Further restrictions in Alice Springs in 2006 effectively doubled the minimum price to 50¢ a drink.

A Menzies School of Health Research evaluation later found that consumption fell by 18 per cent, hospital admissions for Aboriginal women for assault reduced, and alcohol-related offending dropped by 12 per cent.

A 10 per cent increase in the minimum price per unit in Saskatchewan Province, Canada, saw a reduction in consumption of more than 8 per cent, and mortality caused by alcohol­ went down by nearly a third in British Columbia.

The public health benefit is crystal clear.

A minimum price won’t affect­ the vast majority of responsible­, moderate drinkers because they don’t usually drink really cheap grog.

Most drinkers are already paying as much or more per standard drink for their beer, wine or spirits than they would if a minimum price were set.

It is true that the cost of very cheap wines will go up, including­ cheap cask table wine. It would see the most significant increase, as it’s dirt cheap at the moment.

Measured in pure alcohol content, cask wine sales have roughly halved in Darwin since 2008. In Alice Springs they have dropped by a whopping 95 per cent.

As the evidence tells us, without a doubt it’s the hazardous drinkers who buy almost all of the cheapest grog.

The grog-related problems are not only about the heavy drinkers, but about the quality of life for all of us in the NT.

There will not be a significant windfall for retailers because­ they cannot sell alcohol­ at grossly inflated prices when consumers can and will buy better quality at the same price.

Their customers are not fools.
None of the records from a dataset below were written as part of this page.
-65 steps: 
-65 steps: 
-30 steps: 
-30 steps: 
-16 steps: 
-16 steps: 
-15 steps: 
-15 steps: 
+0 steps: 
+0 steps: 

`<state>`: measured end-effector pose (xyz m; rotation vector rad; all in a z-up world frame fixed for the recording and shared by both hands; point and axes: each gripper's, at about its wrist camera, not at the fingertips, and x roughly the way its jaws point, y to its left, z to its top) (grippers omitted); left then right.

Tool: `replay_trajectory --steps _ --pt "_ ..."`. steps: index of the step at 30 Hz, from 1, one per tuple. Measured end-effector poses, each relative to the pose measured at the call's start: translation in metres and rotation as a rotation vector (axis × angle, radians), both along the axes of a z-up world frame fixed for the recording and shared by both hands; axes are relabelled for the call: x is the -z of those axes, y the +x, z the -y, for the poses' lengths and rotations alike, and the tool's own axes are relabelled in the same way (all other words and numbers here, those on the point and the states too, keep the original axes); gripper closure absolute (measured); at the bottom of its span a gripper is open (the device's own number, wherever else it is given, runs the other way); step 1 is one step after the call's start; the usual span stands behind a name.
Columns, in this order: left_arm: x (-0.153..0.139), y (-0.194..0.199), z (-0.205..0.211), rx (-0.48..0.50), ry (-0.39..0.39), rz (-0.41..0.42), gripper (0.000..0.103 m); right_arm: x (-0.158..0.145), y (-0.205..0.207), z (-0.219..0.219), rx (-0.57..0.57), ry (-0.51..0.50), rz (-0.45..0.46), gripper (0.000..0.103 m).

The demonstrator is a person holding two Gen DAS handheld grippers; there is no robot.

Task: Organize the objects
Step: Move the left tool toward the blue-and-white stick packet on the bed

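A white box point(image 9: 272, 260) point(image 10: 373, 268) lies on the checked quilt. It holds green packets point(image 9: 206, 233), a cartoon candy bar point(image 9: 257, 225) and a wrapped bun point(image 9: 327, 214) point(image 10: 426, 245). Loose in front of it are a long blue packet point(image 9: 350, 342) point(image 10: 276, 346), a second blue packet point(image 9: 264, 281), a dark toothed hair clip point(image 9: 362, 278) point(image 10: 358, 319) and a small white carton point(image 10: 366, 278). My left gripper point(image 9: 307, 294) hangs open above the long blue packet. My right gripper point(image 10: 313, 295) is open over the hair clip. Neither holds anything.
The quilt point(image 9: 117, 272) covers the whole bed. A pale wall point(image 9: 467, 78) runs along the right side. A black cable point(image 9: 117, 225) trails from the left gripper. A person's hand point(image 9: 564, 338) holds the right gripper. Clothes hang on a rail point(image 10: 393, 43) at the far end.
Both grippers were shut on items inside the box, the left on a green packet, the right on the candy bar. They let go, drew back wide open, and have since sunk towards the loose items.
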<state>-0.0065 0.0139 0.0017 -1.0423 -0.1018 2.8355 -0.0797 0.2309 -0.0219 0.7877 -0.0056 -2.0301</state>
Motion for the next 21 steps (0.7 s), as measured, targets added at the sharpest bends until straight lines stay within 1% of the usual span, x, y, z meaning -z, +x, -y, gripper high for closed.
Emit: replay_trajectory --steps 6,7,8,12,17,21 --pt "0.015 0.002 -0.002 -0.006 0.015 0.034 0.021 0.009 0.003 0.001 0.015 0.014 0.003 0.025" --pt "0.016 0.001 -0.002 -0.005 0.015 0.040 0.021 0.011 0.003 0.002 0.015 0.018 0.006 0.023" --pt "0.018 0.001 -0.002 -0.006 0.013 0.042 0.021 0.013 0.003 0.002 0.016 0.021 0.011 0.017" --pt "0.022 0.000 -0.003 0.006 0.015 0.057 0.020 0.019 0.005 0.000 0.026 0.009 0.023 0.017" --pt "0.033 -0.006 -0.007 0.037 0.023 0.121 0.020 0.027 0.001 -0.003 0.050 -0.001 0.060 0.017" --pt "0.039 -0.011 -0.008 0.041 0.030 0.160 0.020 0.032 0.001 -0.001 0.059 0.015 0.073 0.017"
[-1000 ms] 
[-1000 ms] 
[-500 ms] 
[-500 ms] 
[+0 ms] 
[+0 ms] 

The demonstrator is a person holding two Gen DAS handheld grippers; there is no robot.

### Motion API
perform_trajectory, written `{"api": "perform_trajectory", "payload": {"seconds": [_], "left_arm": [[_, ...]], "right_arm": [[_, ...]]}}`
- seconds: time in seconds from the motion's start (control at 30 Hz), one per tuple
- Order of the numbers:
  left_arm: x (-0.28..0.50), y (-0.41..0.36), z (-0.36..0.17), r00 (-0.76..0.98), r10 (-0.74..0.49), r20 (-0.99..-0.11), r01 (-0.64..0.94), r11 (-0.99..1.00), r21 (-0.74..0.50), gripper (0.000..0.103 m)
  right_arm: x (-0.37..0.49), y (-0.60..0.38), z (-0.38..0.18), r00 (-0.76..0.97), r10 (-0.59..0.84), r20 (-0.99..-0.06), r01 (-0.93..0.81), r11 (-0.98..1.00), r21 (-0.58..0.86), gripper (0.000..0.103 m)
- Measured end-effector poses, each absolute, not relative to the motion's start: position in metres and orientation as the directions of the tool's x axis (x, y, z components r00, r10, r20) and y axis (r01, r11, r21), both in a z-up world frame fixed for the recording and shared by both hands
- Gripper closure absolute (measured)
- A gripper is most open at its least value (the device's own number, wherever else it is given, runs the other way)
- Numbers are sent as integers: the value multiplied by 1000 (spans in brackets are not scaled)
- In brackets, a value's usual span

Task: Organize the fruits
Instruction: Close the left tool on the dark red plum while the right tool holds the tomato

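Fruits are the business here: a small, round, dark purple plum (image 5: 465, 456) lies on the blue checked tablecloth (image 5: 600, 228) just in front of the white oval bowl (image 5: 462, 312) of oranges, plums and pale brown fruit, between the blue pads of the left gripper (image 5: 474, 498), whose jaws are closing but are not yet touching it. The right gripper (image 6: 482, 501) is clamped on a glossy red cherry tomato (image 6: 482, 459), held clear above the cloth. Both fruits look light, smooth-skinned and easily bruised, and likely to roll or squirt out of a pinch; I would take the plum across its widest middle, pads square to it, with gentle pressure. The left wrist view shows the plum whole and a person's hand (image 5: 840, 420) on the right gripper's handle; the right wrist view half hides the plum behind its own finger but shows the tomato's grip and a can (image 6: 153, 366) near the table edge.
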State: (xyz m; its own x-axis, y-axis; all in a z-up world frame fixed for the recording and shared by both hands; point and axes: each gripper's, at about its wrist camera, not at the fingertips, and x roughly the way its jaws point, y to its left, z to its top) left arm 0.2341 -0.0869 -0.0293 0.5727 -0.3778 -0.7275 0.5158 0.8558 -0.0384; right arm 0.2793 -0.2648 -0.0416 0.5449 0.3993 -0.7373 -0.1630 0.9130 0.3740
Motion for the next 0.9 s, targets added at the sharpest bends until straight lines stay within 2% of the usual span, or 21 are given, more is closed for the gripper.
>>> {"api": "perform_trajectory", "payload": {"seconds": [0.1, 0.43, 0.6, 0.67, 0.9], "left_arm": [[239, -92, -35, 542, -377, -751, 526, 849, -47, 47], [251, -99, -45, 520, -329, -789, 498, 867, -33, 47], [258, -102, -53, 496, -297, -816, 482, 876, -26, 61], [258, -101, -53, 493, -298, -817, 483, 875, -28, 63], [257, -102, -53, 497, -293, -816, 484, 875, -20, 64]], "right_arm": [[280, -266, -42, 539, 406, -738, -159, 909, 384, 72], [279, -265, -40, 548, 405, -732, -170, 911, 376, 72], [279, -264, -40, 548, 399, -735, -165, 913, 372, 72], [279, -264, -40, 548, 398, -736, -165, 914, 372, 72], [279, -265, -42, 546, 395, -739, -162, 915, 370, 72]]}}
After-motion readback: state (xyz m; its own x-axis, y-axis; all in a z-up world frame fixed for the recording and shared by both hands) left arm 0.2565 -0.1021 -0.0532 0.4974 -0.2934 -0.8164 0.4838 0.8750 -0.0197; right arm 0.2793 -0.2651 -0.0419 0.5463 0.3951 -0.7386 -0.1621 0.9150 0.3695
They are highly unlikely­ to fork out $12 for a bottle of wine that used to cost $5.

Will a floor price stop alcoholics­ drinking?

Of course not.

Will it prevent them spending every available cent they have on grog?

No, it won’t. But, with the money they do have, they won’t be able to buy or drink as much, or do as much harm.

The NT Opposition has pledged its support for the Riley Review measures, and even the Australian Hotels Association­ supports most of the recommendations.

It’s worth checking them out. As Michael Gunner said, it’s time to tear up the Liquor Act and start again.

The Chief Minister, Health Minister Natasha Fyles and their colleagues must continue to lead on the alcohol issue.

The entire community will benefit from less trouble with grog. The debate must be based on evidence and data, not on misunderstandings about a floor price.

Interestingly, the Productivity Commission has just released its latest report on what Australia needs to do to improve productivity over the next five years. It concludes that if we don’t have a federal volumetric alcohol tax, then we must have floor prices in the states and territories.

Let’s get going on the NT being the first.

The cost of the alternative is too great, in both monetary and human measures.

John Boffa

Dr John Boffa is the Chief Medical Officer Public Health at Central Australian Aboriginal Congress Aboriginal Corporation, and spokesperson for the People’s Alcohol Action Coalition (PAAC).